Além disso, a Justiça bloqueou R$ 144 milhões, suspendeu as atividades de duas intermediadoras de criptomoedas e interditou três imóveis de alto padrão.

A investigação aponta que os integrantes da organização chegaram a comprar gados de alta genética em um leilão promovido por Wesley Safadão, como tentativa de aproximação para impulsionar a carreira de outro cantor, que teria sido escolhido pelo grupo, sendo este artista natural do Rio Grande do Norte. Os investigadores ainda não informaram quem seria o artista. Wesley Safadão não é investigado no caso.

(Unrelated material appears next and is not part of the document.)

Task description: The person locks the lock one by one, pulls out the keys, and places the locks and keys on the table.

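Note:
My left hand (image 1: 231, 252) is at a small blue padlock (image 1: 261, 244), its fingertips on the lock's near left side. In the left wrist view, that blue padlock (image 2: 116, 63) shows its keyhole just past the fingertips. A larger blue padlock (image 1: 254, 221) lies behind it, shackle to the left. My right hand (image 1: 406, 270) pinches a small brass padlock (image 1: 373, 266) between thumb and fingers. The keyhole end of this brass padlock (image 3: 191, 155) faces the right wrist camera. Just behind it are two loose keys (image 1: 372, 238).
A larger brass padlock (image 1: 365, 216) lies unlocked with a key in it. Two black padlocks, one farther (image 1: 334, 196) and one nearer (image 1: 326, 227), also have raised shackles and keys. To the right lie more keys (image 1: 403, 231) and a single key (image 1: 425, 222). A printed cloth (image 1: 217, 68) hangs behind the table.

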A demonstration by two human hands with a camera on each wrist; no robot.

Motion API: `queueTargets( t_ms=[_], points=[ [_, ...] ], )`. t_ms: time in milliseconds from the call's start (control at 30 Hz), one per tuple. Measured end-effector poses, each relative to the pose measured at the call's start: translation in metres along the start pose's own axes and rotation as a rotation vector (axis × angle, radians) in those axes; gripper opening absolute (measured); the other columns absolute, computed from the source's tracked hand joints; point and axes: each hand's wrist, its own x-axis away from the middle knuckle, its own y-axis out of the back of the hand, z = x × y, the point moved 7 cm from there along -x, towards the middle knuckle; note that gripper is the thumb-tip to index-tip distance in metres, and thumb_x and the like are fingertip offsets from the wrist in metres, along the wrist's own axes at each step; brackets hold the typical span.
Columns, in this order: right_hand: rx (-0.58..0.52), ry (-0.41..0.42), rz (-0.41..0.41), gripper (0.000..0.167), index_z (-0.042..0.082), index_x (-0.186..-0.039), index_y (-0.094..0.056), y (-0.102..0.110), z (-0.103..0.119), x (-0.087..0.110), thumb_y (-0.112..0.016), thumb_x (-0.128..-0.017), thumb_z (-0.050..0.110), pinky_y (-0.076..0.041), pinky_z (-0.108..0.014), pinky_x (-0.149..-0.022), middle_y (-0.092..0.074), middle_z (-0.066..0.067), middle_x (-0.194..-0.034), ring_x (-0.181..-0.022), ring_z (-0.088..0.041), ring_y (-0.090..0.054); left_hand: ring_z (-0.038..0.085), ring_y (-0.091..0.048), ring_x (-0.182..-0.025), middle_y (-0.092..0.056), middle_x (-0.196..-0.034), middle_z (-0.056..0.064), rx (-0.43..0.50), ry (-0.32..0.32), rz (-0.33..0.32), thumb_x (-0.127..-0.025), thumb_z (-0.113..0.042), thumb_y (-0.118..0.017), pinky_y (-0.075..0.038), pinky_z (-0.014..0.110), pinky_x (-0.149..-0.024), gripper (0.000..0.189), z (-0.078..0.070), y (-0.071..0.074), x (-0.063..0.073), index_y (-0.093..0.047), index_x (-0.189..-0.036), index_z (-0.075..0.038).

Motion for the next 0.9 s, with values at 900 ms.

A Polícia suspeita que contratos de shows seriam usados para movimentar e dar aparência legal a recursos obtidos com atividades criminosas. A Instituição não detalhou o valor pago pelos cavalos e gados adquiridos no leilão.

Ao Diário do Nordeste, a assessoria de Wesley Safadão informou que manifestará sobre o caso. 

 

Organização criminosa tentava se aproximar de cantor para impulsionar artista do Rio Grande do Norte.
Legenda: Organização criminosa tentava se aproximar de cantor para impulsionar artista do Rio Grande do Norte. Foto: Divulgação/PCPB Reprodução/Redes Sociais
A Operação Bon Vivant foi deflagrada nesta terça-feira (15), em Campina Grande, na Paraíba. A ação é conduzida pelo Departamento de Repressão e Combate ao Crime Organizado (DRACCO), que investiga crimes como tráfico de drogas, comércio ilegal de armas e lavagem de dinheiro.